Depuis l'invasion de l'armée napoléonienne en 1812, jamais une troupe étrangère ne sera restée aussi longtemps entre les murs du Kremlin. Et encore: l'empereur des Français n'a occupé le centre du pouvoir russe que six semaines, alors que le Cirque du Soleil s'y est installé samedi pour plus de deux mois!

N'entre pas qui veut au Palais du Kremlin. Chaque production désireuse d'y présenter un spectacle doit obtenir l'approbation officielle du président russe, dont la résidence est située à un jet de pierre de là.

Faire passer sans retard les 450 tonnes de matériel de Zarkana aux douanes russes était déjà un exploit. Mais les faire pénétrer à l'intérieur des murs ultrasécurisés du Kremlin relève presque du miracle.

Le magicien Zark, personnage principal de cet «opéra rock acrobatique», plus imposant spectacle ambulant jamais monté par le Cirque du Soleil, y est-il pour quelque chose?

En tout cas, il aura certainement reçu un coup de main de George et Craig Cohon, qui gèrent l'expansion du Cirque en Russie depuis plus de trois ans. Acrobates des affaires, ces deux Canadiens - père et fils - ont à leur actif plusieurs prouesses commerciales dans le plus grand pays du monde, dont l'implantation de McDonald's et de Coca-Cola avant même la chute du communisme.

Le Kremlin, une maison

Pour Zarkana, le Palais du Kremlin n'est pas seulement une étape, mais une maison. Sur cette planète, seul l'ancien sanctuaire des congrès du Parti communiste soviétique et le Radio City Music Hall de New York - où Zarkana a fait ses débuts l'été dernier - disposent d'une scène assez grande pour accueillir ses décors gigantesques.

À en juger par la réaction enthousiaste des spectateurs russes - généralement peu expressifs - lors de l'avant-première vendredi, Zarkana est promis à un grand succès à Moscou.

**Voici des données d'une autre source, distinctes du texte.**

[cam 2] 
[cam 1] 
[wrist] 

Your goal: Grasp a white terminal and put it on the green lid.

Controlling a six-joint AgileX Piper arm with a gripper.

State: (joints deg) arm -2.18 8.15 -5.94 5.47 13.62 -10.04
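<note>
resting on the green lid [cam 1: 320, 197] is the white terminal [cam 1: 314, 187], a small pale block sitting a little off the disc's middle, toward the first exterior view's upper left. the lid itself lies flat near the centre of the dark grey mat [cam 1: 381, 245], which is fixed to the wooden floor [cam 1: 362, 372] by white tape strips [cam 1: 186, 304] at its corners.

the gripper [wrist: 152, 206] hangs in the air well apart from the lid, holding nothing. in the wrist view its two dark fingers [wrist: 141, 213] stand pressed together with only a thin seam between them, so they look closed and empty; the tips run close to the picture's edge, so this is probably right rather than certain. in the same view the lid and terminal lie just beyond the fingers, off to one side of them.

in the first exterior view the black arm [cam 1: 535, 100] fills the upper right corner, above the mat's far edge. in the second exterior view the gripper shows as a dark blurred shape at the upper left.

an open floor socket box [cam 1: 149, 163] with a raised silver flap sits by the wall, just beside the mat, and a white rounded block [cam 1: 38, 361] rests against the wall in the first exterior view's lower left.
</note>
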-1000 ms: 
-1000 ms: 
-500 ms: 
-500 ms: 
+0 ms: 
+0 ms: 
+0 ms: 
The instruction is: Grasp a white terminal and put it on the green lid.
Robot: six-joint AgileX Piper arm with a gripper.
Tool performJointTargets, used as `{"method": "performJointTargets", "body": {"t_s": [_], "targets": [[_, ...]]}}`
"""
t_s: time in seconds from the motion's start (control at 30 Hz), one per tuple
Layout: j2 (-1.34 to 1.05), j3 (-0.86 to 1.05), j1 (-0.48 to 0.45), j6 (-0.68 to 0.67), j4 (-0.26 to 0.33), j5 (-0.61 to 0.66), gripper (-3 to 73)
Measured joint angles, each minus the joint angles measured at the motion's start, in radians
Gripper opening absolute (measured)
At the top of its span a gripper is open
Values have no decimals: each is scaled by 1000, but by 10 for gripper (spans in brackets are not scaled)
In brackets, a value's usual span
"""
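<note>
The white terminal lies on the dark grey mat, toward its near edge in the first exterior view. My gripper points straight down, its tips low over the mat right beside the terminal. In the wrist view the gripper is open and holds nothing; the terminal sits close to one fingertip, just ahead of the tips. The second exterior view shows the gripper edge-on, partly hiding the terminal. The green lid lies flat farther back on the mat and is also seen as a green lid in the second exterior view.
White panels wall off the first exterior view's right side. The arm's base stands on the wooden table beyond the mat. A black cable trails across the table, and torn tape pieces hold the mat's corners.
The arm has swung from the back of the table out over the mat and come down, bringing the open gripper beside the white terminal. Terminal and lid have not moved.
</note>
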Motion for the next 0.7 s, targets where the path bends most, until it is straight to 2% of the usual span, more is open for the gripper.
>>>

Si la cohérence de l'histoire de Zark - à la recherche de son amoureuse et de ses pouvoirs magiques perdus - est difficile à saisir, l'assistance en a fait peu de cas. La succession rythmée des numéros d'acrobatie, de clownerie et autres nécessite toute la concentration du spectateur. Particulièrement appréciée fut l'apparition du clown-canon planant au ralenti au-dessus de la salle de 6000 places dans un décor de ciel étoilé. Un clin d'oeil inévitable du bouffon volant à la rivalité sur glace entre le Canada et la Russie est venu rappeler au public le lien le plus évident unissant nos deux grands pays nordiques.

Un autre signe de complicité est encore plus évocateur dans les circonstances: plus du quart des 75 artistes de Zarkana est d'origine russe, une proportion qui s'étend à l'ensemble de l'équipe du Cirque dans le monde.

Pour le géant québécois du divertissement, ce quatrième spectacle à être présenté en Russie depuis Varekai en 2009 constitue le test ultime. Lorsque Zarkana pliera bagage le 8 avril, la direction du Cirque du Soleil décidera si le marché russe est prêt à accueillir un chapiteau permanent dans un avenir rapproché.

Sans l'ombre d'un doute, l'intérêt et la masse critique de spectateurs potentiels sont présents à Moscou, mégapole de 15 millions d'habitants, et même ailleurs au pays. Mais le climat d'affaires difficile, miné par la corruption et l'arbitraire des autorités, fait de la Russie un pensez-y-bien pour quiconque veut y installer ses pénates pour de bon.